Return the records below exactly, leaving nothing out.

- Dataset items
● ● ● ● ● ● ●

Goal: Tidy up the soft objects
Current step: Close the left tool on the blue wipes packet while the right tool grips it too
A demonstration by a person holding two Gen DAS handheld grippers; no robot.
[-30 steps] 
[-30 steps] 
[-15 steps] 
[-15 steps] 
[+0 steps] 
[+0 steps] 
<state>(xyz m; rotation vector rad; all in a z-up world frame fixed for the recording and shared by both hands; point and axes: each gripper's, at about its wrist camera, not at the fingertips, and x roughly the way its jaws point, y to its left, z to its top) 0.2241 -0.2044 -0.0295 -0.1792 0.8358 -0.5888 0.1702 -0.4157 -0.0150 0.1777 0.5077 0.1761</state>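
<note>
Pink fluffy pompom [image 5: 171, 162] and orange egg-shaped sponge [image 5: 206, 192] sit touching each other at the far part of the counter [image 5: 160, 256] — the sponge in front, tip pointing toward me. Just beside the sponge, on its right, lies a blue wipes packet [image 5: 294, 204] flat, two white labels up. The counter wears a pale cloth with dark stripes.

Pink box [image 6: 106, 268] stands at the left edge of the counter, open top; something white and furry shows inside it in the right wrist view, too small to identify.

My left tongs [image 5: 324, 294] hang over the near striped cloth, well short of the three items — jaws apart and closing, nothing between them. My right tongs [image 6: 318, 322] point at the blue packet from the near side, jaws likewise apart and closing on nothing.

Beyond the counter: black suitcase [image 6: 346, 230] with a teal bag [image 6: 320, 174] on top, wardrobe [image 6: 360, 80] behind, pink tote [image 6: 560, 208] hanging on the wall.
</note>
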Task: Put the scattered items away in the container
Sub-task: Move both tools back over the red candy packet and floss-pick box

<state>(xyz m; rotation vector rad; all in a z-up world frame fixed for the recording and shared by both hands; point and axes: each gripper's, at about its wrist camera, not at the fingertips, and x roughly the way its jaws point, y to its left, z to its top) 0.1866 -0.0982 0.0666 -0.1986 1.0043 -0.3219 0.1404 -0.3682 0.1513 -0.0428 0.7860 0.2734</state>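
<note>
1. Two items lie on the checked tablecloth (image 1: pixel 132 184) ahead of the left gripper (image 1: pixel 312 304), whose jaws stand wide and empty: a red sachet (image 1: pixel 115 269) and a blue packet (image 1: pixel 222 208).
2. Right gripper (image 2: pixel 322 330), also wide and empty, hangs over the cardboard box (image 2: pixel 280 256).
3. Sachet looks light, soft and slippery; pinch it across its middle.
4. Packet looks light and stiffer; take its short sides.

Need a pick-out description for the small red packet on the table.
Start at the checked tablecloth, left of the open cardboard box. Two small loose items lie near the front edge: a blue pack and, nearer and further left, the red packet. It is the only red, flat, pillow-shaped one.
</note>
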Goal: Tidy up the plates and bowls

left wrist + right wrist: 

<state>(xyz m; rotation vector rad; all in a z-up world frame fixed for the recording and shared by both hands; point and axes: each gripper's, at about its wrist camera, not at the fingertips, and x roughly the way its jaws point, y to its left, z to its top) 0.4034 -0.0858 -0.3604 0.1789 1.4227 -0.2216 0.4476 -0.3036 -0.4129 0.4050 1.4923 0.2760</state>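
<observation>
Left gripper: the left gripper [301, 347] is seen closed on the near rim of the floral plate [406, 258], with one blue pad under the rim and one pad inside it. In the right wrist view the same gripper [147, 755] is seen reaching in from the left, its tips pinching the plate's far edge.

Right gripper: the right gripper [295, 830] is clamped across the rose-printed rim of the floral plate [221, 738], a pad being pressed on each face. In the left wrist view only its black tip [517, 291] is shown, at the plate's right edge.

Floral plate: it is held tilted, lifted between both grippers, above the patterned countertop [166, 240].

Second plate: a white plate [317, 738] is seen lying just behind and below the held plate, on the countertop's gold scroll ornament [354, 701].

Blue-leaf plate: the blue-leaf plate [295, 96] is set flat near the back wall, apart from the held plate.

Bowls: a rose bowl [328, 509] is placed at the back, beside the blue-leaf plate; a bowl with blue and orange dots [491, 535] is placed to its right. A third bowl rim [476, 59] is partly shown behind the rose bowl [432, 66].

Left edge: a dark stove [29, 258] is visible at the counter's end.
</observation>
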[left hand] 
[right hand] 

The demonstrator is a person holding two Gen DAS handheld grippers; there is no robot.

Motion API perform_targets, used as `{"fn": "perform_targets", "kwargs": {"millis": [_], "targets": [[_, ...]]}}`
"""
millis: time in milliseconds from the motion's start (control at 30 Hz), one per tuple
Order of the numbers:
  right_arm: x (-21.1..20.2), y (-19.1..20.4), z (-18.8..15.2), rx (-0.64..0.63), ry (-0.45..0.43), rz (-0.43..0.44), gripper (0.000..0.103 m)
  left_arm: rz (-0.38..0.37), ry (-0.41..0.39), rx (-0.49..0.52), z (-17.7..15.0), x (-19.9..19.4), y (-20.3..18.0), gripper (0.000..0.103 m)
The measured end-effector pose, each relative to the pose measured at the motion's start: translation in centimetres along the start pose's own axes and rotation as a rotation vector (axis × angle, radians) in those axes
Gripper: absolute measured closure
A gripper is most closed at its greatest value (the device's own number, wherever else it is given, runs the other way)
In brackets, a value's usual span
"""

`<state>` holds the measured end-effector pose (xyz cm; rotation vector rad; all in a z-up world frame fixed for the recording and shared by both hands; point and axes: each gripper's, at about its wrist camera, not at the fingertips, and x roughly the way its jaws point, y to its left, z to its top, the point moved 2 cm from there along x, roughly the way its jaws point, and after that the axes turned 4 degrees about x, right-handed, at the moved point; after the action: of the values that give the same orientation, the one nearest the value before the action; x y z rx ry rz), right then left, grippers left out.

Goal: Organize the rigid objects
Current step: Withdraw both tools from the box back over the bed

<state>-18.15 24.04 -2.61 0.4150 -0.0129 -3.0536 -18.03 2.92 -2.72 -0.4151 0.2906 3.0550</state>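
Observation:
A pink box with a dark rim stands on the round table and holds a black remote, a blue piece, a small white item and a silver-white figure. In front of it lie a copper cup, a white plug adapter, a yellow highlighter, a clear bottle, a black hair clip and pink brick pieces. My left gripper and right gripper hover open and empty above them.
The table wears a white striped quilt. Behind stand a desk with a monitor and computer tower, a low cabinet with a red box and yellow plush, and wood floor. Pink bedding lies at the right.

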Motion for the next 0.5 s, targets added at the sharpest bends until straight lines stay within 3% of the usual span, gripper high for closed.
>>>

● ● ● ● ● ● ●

- EXERCISE SOLUTION
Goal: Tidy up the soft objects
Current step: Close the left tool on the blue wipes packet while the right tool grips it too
A demonstration by a person holding two Gen DAS handheld grippers; no robot.
[-30 steps] 
[-30 steps] 
[-15 steps] 
[-15 steps] 
[+0 steps] 
[+0 steps] 
<state>(xyz m; rotation vector rad; all in a z-up world frame fixed for the recording and shared by both hands; point and axes: each gripper's, at about its wrist camera, not at the fingertips, and x roughly the way its jaws point, y to its left, z to its top) 0.2241 -0.2044 -0.0295 -0.1792 0.8358 -0.5888 0.1702 -0.4157 -0.0150 0.1777 0.5077 0.1761</state>
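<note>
Pink fluffy pompom [image 5: 171, 162] and orange egg-shaped sponge [image 5: 206, 192] sit touching each other at the far part of the counter [image 5: 160, 256] — the sponge in front, tip pointing toward me. Just beside the sponge, on its right, lies a blue wipes packet [image 5: 294, 204] flat, two white labels up. The counter wears a pale cloth with dark stripes.

Pink box [image 6: 106, 268] stands at the left edge of the counter, open top; something white and furry shows inside it in the right wrist view, too small to identify.

My left tongs [image 5: 324, 294] hang over the near striped cloth, well short of the three items — jaws apart and closing, nothing between them. My right tongs [image 6: 318, 322] point at the blue packet from the near side, jaws likewise apart and closing on nothing.

Beyond the counter: black suitcase [image 6: 346, 230] with a teal bag [image 6: 320, 174] on top, wardrobe [image 6: 360, 80] behind, pink tote [image 6: 560, 208] hanging on the wall.
</note>
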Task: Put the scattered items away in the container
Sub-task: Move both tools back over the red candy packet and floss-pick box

<state>(xyz m; rotation vector rad; all in a z-up world frame fixed for the recording and shared by both hands; point and axes: each gripper's, at about its wrist camera, not at the fingertips, and x roughly the way its jaws point, y to its left, z to its top) 0.1866 -0.0982 0.0666 -0.1986 1.0043 -0.3219 0.1404 -0.3682 0.1513 -0.0428 0.7860 0.2734</state>
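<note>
1. Two items lie on the checked tablecloth (image 1: pixel 132 184) ahead of the left gripper (image 1: pixel 312 304), whose jaws stand wide and empty: a red sachet (image 1: pixel 115 269) and a blue packet (image 1: pixel 222 208).
2. Right gripper (image 2: pixel 322 330), also wide and empty, hangs over the cardboard box (image 2: pixel 280 256).
3. Sachet looks light, soft and slippery; pinch it across its middle.
4. Packet looks light and stiffer; take its short sides.

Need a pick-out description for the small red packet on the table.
Start at the checked tablecloth, left of the open cardboard box. Two small loose items lie near the front edge: a blue pack and, nearer and further left, the red packet. It is the only red, flat, pillow-shaped one.
</note>
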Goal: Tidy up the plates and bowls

left wrist + right wrist: 

<state>(xyz m; rotation vector rad; all in a z-up world frame fixed for the recording and shared by both hands; point and axes: each gripper's, at about its wrist camera, not at the fingertips, and x roughly the way its jaws point, y to its left, z to its top) 0.4034 -0.0858 -0.3604 0.1789 1.4227 -0.2216 0.4476 -0.3036 -0.4129 0.4050 1.4923 0.2760</state>
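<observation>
Left gripper: the left gripper [301, 347] is seen closed on the near rim of the floral plate [406, 258], with one blue pad under the rim and one pad inside it. In the right wrist view the same gripper [147, 755] is seen reaching in from the left, its tips pinching the plate's far edge.

Right gripper: the right gripper [295, 830] is clamped across the rose-printed rim of the floral plate [221, 738], a pad being pressed on each face. In the left wrist view only its black tip [517, 291] is shown, at the plate's right edge.

Floral plate: it is held tilted, lifted between both grippers, above the patterned countertop [166, 240].

Second plate: a white plate [317, 738] is seen lying just behind and below the held plate, on the countertop's gold scroll ornament [354, 701].

Blue-leaf plate: the blue-leaf plate [295, 96] is set flat near the back wall, apart from the held plate.

Bowls: a rose bowl [328, 509] is placed at the back, beside the blue-leaf plate; a bowl with blue and orange dots [491, 535] is placed to its right. A third bowl rim [476, 59] is partly shown behind the rose bowl [432, 66].

Left edge: a dark stove [29, 258] is visible at the counter's end.
</observation>
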[left hand] 
[right hand] 

The demonstrator is a person holding two Gen DAS handheld grippers; there is no robot.

Motion API perform_targets, used as `{"fn": "perform_targets", "kwargs": {"millis": [_], "targets": [[_, ...]]}}`
"""
millis: time in milliseconds from the motion's start (control at 30 Hz), one per tuple
Order of the numbers:
  right_arm: x (-21.1..20.2), y (-19.1..20.4), z (-18.8..15.2), rx (-0.64..0.63), ry (-0.45..0.43), rz (-0.43..0.44), gripper (0.000..0.103 m)
  left_arm: rz (-0.38..0.37), ry (-0.41..0.39), rx (-0.49..0.52), z (-17.7..15.0), x (-19.9..19.4), y (-20.3..18.0), gripper (0.000..0.103 m)
The measured end-effector pose, each relative to the pose measured at the motion's start: translation in centimetres along the start pose's own axes and rotation as a rotation vector (axis × angle, radians) in those axes
Gripper: absolute measured closure
A gripper is most closed at its greatest value (the device's own number, wherever else it is given, runs the other way)
In brackets, a value's usual span
"""

`<state>` holds the measured end-effector pose (xyz cm; rotation vector rad; all in a z-up world frame fixed for the recording and shared by both hands; point and axes: each gripper's, at about its wrist camera, not at the fingertips, and x roughly the way its jaws point, y to its left, z to its top, the point moved 2 cm from there along x, roughly the way its jaws point, and after that the axes turned 4 degrees about x, right-handed, at the moved point; after the action: of the values that give the same orientation, the one nearest the value before the action; x y z rx ry rz), right then left, grippers left out.

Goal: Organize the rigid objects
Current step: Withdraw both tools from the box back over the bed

<state>-18.15 24.04 -2.61 0.4150 -0.0129 -3.0536 -18.03 2.92 -2.72 -0.4151 0.2906 3.0550</state>
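Observation:
A pink box with a dark rim stands on the round table and holds a black remote, a blue piece, a small white item and a silver-white figure. In front of it lie a copper cup, a white plug adapter, a yellow highlighter, a clear bottle, a black hair clip and pink brick pieces. My left gripper and right gripper hover open and empty above them.
The table wears a white striped quilt. Behind stand a desk with a monitor and computer tower, a low cabinet with a red box and yellow plush, and wood floor. Pink bedding lies at the right.
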
Motion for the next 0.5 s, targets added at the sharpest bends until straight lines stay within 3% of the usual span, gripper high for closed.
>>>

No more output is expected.